The span to copy runs from the line containing "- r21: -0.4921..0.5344" to the last line below. Copy it exactly, with nothing else.

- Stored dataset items
#####

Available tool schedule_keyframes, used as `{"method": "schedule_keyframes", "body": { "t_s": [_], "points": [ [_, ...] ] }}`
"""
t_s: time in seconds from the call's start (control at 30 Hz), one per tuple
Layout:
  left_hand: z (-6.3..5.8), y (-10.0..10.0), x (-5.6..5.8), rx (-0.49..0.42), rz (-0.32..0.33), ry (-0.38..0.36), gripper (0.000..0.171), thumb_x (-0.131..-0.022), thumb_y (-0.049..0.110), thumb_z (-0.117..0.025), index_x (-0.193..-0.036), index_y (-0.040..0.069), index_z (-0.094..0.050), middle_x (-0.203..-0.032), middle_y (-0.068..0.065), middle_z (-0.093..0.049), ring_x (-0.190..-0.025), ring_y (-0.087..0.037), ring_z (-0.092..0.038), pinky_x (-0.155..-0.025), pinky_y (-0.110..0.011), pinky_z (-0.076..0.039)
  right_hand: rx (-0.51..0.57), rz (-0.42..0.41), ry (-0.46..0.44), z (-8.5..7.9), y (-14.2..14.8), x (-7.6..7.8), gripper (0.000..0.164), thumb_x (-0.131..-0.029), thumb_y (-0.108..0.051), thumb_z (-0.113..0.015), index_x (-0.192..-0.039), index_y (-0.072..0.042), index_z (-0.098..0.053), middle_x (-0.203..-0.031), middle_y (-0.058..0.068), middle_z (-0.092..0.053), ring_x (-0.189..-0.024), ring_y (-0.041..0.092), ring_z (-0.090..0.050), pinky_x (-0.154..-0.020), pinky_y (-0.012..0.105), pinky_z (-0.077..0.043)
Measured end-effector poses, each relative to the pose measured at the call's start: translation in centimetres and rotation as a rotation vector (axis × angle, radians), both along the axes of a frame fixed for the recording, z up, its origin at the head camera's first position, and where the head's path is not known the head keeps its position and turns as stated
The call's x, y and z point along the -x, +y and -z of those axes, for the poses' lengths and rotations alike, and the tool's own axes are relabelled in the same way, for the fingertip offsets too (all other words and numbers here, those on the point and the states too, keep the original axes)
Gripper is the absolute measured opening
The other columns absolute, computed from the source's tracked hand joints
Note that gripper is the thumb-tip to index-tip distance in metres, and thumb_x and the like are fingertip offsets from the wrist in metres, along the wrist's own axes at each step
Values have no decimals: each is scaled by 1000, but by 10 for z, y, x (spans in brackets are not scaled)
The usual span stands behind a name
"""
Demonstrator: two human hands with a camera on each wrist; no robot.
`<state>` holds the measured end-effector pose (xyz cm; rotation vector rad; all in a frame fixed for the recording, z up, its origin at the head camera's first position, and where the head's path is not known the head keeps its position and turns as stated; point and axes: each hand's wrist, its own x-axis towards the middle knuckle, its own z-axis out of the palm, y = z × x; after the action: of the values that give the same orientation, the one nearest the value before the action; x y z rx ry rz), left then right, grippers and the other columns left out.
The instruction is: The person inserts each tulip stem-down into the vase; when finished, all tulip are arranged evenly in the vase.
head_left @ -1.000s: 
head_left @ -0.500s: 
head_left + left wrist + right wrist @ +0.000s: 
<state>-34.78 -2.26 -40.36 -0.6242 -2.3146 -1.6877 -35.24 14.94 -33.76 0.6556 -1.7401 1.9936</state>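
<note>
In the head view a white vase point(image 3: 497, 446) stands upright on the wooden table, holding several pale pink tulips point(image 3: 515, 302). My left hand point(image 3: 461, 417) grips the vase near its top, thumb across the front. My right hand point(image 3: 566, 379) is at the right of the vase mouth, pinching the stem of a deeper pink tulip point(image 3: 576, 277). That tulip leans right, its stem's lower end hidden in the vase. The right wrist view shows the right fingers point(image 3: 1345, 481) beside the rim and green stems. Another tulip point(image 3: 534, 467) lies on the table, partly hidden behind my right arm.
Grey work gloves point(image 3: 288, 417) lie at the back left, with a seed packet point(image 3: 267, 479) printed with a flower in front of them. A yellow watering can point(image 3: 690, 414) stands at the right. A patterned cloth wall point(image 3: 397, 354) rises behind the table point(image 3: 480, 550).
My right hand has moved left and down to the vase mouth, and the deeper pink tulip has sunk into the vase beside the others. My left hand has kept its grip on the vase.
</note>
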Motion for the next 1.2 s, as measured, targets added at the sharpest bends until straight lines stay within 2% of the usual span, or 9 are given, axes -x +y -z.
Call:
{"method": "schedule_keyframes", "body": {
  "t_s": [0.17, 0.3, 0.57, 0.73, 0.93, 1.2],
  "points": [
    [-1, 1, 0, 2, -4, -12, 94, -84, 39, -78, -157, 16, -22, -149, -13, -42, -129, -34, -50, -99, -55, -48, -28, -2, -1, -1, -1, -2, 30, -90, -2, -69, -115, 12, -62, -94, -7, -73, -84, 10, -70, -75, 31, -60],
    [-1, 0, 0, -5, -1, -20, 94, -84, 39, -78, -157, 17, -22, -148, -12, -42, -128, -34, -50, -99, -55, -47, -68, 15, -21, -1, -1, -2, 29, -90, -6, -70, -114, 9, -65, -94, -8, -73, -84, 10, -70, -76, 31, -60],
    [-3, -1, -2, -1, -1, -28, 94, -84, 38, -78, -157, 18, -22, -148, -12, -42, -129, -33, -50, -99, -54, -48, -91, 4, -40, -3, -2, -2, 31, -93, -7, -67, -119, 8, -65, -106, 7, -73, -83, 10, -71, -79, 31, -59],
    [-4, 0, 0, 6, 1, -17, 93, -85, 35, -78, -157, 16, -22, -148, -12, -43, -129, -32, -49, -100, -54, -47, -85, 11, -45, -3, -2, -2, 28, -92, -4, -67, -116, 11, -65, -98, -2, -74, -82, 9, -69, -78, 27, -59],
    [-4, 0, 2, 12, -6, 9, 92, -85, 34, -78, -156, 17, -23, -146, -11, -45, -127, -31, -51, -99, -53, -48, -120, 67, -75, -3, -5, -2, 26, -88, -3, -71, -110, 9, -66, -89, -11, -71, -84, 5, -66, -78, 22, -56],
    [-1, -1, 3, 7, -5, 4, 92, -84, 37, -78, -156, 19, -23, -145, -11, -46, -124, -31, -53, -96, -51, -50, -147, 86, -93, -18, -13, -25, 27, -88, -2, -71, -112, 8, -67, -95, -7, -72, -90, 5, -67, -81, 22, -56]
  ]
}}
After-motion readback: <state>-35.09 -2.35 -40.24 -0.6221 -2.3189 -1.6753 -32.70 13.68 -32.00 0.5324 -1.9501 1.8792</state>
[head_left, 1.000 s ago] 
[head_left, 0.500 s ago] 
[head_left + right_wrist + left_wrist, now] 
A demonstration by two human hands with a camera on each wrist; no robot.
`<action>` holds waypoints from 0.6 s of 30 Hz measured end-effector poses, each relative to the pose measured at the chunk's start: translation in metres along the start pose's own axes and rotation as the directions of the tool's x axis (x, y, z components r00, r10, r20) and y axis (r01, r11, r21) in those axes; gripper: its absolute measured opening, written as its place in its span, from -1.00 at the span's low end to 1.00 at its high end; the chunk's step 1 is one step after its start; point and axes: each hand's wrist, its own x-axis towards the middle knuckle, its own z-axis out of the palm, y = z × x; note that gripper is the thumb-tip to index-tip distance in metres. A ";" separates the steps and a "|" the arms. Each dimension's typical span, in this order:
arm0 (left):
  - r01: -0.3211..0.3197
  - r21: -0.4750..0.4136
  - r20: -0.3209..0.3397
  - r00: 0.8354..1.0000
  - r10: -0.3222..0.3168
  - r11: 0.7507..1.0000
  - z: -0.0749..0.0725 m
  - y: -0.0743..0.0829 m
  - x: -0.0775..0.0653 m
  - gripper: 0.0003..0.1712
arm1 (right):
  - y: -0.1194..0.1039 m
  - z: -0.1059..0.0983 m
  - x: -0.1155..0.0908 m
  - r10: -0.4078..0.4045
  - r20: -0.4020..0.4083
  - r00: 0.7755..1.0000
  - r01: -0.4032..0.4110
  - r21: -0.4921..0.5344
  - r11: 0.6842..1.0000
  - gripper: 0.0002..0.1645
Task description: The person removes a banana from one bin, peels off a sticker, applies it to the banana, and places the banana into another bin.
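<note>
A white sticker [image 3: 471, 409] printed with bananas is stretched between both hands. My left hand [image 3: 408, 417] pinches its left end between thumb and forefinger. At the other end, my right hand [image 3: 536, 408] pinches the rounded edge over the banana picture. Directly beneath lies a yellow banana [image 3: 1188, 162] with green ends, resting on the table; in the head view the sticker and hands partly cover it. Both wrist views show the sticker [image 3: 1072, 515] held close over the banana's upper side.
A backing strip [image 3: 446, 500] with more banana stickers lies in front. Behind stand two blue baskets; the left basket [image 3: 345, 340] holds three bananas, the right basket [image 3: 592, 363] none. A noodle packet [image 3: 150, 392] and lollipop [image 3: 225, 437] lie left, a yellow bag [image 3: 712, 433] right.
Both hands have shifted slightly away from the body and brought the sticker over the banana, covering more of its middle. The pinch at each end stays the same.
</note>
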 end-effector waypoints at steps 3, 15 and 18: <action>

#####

- Answer for this exercise
  - r21: -0.4921..0.5344
  - r11: 0.6842..1.0000
  - gripper: 0.0002..0.1645
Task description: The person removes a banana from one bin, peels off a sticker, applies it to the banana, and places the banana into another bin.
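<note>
A white sticker [image 3: 471, 409] printed with bananas is stretched between both hands. My left hand [image 3: 408, 417] pinches its left end between thumb and forefinger. At the other end, my right hand [image 3: 536, 408] pinches the rounded edge over the banana picture. Directly beneath lies a yellow banana [image 3: 1188, 162] with green ends, resting on the table; in the head view the sticker and hands partly cover it. Both wrist views show the sticker [image 3: 1072, 515] held close over the banana's upper side.
A backing strip [image 3: 446, 500] with more banana stickers lies in front. Behind stand two blue baskets; the left basket [image 3: 345, 340] holds three bananas, the right basket [image 3: 592, 363] none. A noodle packet [image 3: 150, 392] and lollipop [image 3: 225, 437] lie left, a yellow bag [image 3: 712, 433] right.
Both hands have shifted slightly away from the body and brought the sticker over the banana, covering more of its middle. The pinch at each end stays the same.
</note>
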 end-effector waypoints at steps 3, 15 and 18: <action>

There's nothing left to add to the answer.